- Exercise directions: Copy the lines of the data below exactly, starting at the first and stopping after the line that contains "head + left"; include no pictures.
*** Supplied information Section Begins ***
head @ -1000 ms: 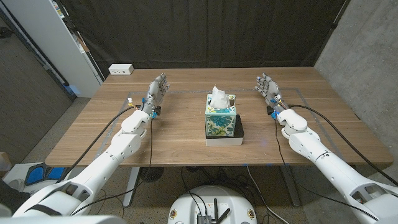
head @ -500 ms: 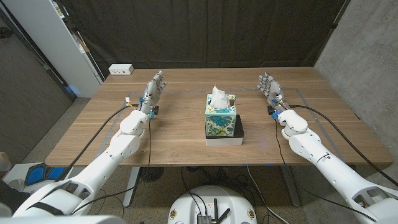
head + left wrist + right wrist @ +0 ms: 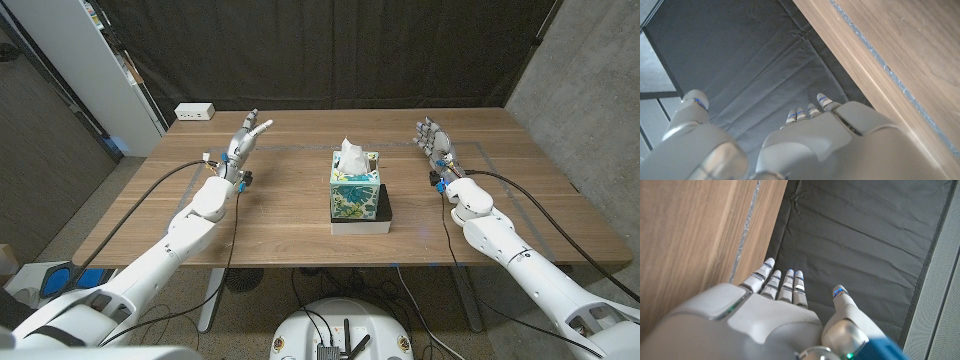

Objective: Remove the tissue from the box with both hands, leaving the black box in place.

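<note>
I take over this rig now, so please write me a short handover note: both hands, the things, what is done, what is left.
Left hand: open, holds nothing, left of the tissue box.
Right hand: open, holds nothing, right of it.
The tissue box stands mid-table in the black box; a white tissue sticks out on top.
Done: nothing.
Left: bring both hands in, pull the tissue out, leave the black box in place.

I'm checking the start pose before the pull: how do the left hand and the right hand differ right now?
The left hand is turned edge-on in the head view, looking narrow, while the right hand shows its broad back. The left hand's fingers lean inward toward the tissue box; the right hand's point away from the robot. Both hold nothing, fingers extended, apart from the box, one on each side.
</note>
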`<state>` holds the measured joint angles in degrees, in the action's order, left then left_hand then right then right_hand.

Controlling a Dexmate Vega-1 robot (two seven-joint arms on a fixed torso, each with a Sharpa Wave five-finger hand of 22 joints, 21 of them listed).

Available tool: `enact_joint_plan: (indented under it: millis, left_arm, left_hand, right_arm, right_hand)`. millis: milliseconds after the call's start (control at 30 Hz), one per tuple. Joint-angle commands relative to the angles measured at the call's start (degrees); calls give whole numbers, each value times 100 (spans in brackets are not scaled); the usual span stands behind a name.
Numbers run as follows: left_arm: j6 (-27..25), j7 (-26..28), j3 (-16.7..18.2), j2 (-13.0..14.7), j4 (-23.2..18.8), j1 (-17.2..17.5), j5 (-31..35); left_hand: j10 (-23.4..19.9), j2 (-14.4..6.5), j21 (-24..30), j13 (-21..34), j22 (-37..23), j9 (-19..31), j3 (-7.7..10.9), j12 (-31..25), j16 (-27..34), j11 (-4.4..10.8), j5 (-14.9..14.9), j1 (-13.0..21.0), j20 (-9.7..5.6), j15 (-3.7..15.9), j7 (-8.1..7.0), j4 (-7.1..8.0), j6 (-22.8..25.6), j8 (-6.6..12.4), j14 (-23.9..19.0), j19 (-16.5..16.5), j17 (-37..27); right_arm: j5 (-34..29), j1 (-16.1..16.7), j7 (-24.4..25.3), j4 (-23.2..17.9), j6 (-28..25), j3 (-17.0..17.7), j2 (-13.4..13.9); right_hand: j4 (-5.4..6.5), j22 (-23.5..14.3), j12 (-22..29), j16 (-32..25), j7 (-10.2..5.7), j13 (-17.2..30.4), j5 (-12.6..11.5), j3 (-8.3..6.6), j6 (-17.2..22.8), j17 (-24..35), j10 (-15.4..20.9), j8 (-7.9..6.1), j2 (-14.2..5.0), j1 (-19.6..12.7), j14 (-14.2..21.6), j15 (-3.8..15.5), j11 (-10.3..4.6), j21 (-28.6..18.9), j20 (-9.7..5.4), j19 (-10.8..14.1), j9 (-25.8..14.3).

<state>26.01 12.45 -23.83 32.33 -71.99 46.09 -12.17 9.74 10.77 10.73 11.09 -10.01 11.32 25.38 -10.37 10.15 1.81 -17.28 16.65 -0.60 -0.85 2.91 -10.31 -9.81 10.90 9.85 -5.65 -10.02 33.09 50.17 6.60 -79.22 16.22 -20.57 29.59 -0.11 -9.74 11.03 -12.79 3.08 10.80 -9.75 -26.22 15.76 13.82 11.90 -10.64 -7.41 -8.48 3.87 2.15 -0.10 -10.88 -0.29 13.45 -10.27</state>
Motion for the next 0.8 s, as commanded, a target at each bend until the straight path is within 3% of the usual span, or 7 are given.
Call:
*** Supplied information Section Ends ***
- Reply:
head @ -1000 ms: 
head @ -500 ms: 
head + left wrist + right wrist @ +0 ms: 

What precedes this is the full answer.